Work required: Copy out each line below containing "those".

(Records from a collection)
☆ ☆ ☆ ☆ ☆ ☆ ☆

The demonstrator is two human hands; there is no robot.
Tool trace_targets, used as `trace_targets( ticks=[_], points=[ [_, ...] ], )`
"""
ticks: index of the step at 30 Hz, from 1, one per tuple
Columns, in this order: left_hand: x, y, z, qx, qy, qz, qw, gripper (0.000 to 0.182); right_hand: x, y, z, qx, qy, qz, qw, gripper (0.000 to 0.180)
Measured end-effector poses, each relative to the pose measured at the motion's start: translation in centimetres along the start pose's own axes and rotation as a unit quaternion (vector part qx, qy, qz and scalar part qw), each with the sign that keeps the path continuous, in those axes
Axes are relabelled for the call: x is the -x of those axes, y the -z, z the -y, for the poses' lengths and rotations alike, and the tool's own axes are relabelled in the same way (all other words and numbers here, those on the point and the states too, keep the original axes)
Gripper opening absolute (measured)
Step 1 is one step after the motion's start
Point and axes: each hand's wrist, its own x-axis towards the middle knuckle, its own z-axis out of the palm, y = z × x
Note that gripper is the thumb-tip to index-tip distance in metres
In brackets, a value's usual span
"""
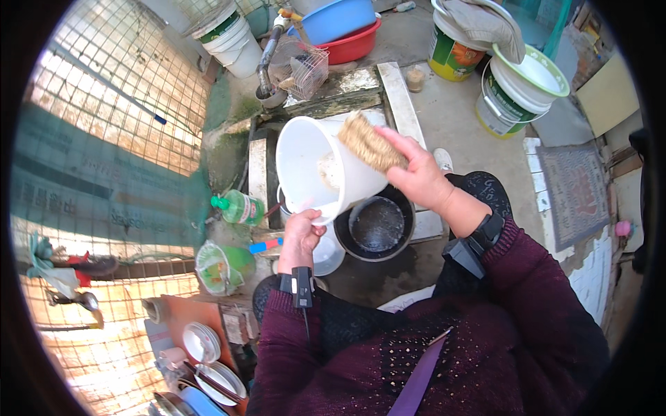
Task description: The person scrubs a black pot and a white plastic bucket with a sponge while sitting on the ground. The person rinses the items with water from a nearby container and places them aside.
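My left hand [302, 234] grips the rim of a white plastic bucket [364, 179], which is tipped on its side with its mouth to the left. Some brownish residue shows inside it. In my right hand [424, 174] is a tan fibrous scrubber [370, 143], at the bucket's outer wall near the rim. Below the bucket stands a dark round basin [406, 244] with dark, sudsy water. A translucent round container [329, 255] is partly hidden beside the basin. Left of the bucket is a green bottle of liquid [244, 208] with a green cap.
A green lined bin [223, 268] and a red-and-blue-handled tool [266, 245] lie left of me. A wire basket [302, 67], a red basin [356, 47] and a blue basin [338, 21] are at the top. Paint buckets [512, 99] stand upper right; stacked plates [203, 343] lower left.
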Motion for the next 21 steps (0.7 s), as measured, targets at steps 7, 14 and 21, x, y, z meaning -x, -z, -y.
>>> trace_targets(
  ticks=[7,14,21],
  points=[
    [-2.6,-1.3,-0.8,-0.011,0.064,0.066,0.996,0.049,0.6,-1.2,-1.4,0.053,-0.051,0.044,0.996,0.058],
    [-4.0,-1.9,-2.3,-0.179,0.022,0.094,0.979,0.057,-7.7,0.0,-6.9,0.059,-0.140,0.070,0.986,0.050],
    [-4.4,-2.1,-2.7,-0.139,-0.032,0.025,0.989,0.053,-7.1,-1.4,-7.1,0.018,-0.154,0.088,0.984,0.053]
  ],
)
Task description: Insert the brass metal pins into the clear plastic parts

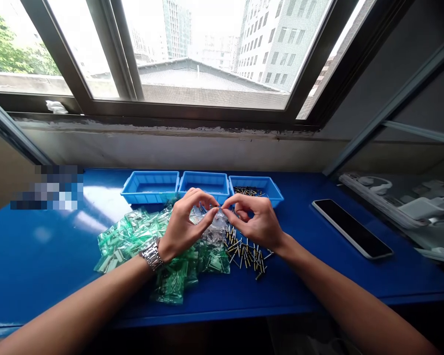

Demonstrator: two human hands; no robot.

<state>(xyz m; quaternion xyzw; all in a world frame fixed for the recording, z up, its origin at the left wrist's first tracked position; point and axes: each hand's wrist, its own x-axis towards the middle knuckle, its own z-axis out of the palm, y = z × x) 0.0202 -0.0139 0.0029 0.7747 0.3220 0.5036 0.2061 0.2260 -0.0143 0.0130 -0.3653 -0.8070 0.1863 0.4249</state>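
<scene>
While both hands, left hand (181, 224) and right hand (257, 222), pinch one small clear plastic bag (215, 213) above the blue counter's (40, 256) middle, grip near its mouth, over the loose pins (246, 251).

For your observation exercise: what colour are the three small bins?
Light blue bins, clearest in the head view.

No legible text or labels anywhere.

bags (133, 239) L | pins (246, 254) R | trays (203, 185) behind | phone (351, 228) far R
</scene>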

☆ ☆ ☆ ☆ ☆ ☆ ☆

Solution:
Measured end-effector poses, each relative to the pose measured at the motion's start: translation in centimetres along the start pose's own axes and rotation as a unit quaternion (vector part qx, qy, qz and scalar part qw), each with the sign that keeps the path continuous, in those axes
Axes are relabelled for the call: x is the -x of those axes, y the -z, z the -y, for the poses' lengths and rotations alike, and the tool's own axes are relabelled in the same way (all other words and numbers here, those on the point and the states too, keep the original axes)

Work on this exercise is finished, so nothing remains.